Auf Woermanns Treiben hin beschloss das Deutsche Reich aus Kamerun eine deutsche Kolonie zu machen. So konnte einerseits die europäische Konkurrenz abgewehrt und andererseits das von Kamerun betriebene Zwischenhandelsmonopol gebrochen werden und somit Woermann mehr Gewinn erwirtschaften. Er profitierte nicht nur von den Plantagen, sondern auch mit dem Menschenhandel, (Versklavte aus Dahomey) sehr viel Geld. Die ‚Strafexpeditionen', die er ins Landesinnere schickte, waren brutal. So setzte er eine Privatarmee gegen die Malimba ein, die eine Niederlassung seines Handelsunternehmens nicht auf ihrem Gebiet duldeten und ließ einen Krieg gegen die Widerstandskämpfer der Bakweri führen. Auf seiner Plantage starben allein 1913 innerhalb von 7 Monaten 65 von 213 ‚Arbeitskräften' (vgl. R. Bake, Ein Gedächtnis der Stadt, Band 3 (online Ausgabe), S. 321f u. 836ff).

 

Der Reeder Adolph Woermann war Kriegsgewinnler. Er profitierte enorm von den Truppen- und Waffenexporten, die für den Kolonialkrieg in "Deutsch-Südwestafrika" (heute Namibia) bestimmt waren. Für diese Transporte verlangte er überhöhte Frachtraten. Nach dem Genozid an den Herero und Nama errichtete er für die aus der Wüste erschöpft Zurückkehrenden private Konzentrationslager, aus denen er Kinder, Frauen und Männer zur Zwangsarbeit am Eisenbahnbau für die Otavi-Minengesellschaft holte, deren Vorsitzender er war.

 

Dass Protagonisten von Genoziden Versklavung, Landraub etc. nicht durch die Namensgebung von Straßen geehrt werden dürfen, ist in der Bezirksversammlung Hamburg-Nord Konsens. Die von Senat und Bürgerschaft geforderte Aufarbeitung der kolonialen Geschichte Hamburgs ist bereits vorangeschritten. Der einberufene Runde Tisch "Koloniales Erbe" hat bereits Ergebnisse erarbeitet. Demnach ist für das Gelingen der Dekolonisation ein Perspektivwechsel zwingend notwendig. Dieser soll insbesondere durch das Einbinden der Nachfahren der Kolonisierten und der Zivilgesellschaft sichergestellt werden (siehe Protokoll Runder Tisch Koloniales Erbe vom 15.10.2018).

 

Für die Straßen Woermannsweg und Woermannstieg ist genau diese Bedingung erfüllt. Seit 2016 wird darauf aufmerksam gemacht, dass Verbände die Umbenennung der Straßen fordern. Mit dem Brief vom 18.03.2019 an die Mitglieder der Bezirksversammlung Hamburg-Nord unterzeichnet von:

 

"Nama Genocide Technical Committee, Namibia

"Assosiation of the Ovaherero Genocide in the United States of America (AOG), USA

"OvaHerero, Mbanderu and Nama Genocides Institute ONGI, USA

"Bündnis Völkermord verjährt nicht! / No Amnesty on Genocide!

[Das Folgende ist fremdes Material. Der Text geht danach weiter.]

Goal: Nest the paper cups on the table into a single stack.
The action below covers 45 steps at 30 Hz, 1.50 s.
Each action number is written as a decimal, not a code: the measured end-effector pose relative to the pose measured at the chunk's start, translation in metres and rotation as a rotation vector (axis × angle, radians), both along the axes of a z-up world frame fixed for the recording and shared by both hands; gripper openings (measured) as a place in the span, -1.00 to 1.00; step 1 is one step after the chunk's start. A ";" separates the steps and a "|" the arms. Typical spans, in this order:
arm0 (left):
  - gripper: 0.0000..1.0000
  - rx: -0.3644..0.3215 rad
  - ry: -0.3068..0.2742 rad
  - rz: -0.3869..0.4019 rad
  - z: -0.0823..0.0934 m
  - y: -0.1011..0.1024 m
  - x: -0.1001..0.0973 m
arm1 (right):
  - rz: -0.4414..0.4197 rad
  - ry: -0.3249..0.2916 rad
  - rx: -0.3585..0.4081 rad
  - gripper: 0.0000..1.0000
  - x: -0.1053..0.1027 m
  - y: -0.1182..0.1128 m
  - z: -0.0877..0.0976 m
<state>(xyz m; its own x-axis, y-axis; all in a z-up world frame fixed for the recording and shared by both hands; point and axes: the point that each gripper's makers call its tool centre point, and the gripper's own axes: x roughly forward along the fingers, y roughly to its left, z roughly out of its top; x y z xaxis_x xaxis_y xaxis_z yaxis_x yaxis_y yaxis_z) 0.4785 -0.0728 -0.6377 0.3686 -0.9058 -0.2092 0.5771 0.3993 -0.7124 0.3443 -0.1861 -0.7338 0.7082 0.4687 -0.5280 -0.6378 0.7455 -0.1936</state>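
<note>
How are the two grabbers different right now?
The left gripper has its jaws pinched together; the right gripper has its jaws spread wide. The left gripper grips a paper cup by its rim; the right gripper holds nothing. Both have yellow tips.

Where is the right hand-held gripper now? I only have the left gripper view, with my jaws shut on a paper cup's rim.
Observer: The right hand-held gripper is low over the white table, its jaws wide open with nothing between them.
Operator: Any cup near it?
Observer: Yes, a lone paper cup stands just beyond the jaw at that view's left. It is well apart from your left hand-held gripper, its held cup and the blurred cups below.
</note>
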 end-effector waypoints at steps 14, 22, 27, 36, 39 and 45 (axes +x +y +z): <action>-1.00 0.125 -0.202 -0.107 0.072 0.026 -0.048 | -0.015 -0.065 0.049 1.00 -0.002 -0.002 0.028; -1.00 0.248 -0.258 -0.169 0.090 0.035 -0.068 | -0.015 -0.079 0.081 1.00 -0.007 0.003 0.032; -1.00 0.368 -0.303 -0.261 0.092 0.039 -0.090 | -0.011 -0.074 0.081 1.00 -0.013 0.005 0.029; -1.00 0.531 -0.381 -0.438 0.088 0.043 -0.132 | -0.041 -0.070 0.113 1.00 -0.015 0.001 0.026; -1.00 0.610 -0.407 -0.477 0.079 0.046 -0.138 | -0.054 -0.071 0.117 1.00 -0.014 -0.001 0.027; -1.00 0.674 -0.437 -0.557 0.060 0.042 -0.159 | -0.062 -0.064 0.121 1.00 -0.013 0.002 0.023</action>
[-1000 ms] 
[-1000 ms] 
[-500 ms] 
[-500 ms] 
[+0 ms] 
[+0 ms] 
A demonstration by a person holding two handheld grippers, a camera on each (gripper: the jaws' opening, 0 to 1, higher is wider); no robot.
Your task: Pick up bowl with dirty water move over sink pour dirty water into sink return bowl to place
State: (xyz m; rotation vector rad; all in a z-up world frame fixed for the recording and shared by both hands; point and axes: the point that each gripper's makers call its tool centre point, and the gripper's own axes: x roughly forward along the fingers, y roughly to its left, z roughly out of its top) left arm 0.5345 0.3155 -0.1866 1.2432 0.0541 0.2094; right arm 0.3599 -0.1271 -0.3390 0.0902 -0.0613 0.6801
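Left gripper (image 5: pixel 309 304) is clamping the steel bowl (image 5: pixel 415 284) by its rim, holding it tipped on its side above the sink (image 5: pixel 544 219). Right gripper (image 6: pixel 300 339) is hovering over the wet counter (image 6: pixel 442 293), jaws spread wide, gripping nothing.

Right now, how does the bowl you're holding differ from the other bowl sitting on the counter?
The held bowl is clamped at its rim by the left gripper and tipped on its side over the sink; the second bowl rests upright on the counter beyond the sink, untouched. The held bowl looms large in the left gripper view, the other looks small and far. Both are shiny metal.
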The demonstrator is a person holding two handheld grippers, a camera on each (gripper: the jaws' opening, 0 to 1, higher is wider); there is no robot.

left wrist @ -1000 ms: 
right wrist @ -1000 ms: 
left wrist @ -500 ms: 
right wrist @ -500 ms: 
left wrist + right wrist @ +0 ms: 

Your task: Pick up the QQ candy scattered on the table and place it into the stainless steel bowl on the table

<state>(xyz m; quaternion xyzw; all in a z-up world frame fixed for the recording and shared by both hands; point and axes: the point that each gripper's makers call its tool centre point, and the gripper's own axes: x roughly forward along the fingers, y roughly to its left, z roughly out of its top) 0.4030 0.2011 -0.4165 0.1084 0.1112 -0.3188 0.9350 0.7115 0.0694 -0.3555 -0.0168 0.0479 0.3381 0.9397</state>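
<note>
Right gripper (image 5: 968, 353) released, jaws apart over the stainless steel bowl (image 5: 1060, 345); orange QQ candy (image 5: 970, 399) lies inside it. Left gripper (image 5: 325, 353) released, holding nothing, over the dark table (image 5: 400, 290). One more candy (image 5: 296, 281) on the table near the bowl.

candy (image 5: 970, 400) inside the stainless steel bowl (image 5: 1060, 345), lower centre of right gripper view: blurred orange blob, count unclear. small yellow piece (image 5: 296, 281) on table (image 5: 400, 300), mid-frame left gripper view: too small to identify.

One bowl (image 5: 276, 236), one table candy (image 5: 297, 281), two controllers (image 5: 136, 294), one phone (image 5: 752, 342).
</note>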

"Initiative Schwarze Menschen in Deutschland e. V. ISD-Bund

"Initiative Schwarze Menschen in Deutschland ISD-Hamburg

"Arca - Afrikanisches Bildungszentrum e. V.

"Quo Vadis, Hamburg?

"Arbeitskreis Hamburg Postkolonial

"Willi-Bredel-Gesellschaft-Geschichtswerkstatt e. V.

 

wird an die aufrecht erhaltene Forderung erinnert und gebeten, einen Umbenennungsprozess einzuleiten und an diesen beteiligt zu werden.

 

 

 

Petitum/Beschluss

 

Der Hauptausschuss folgt der Beschlussempfehlung.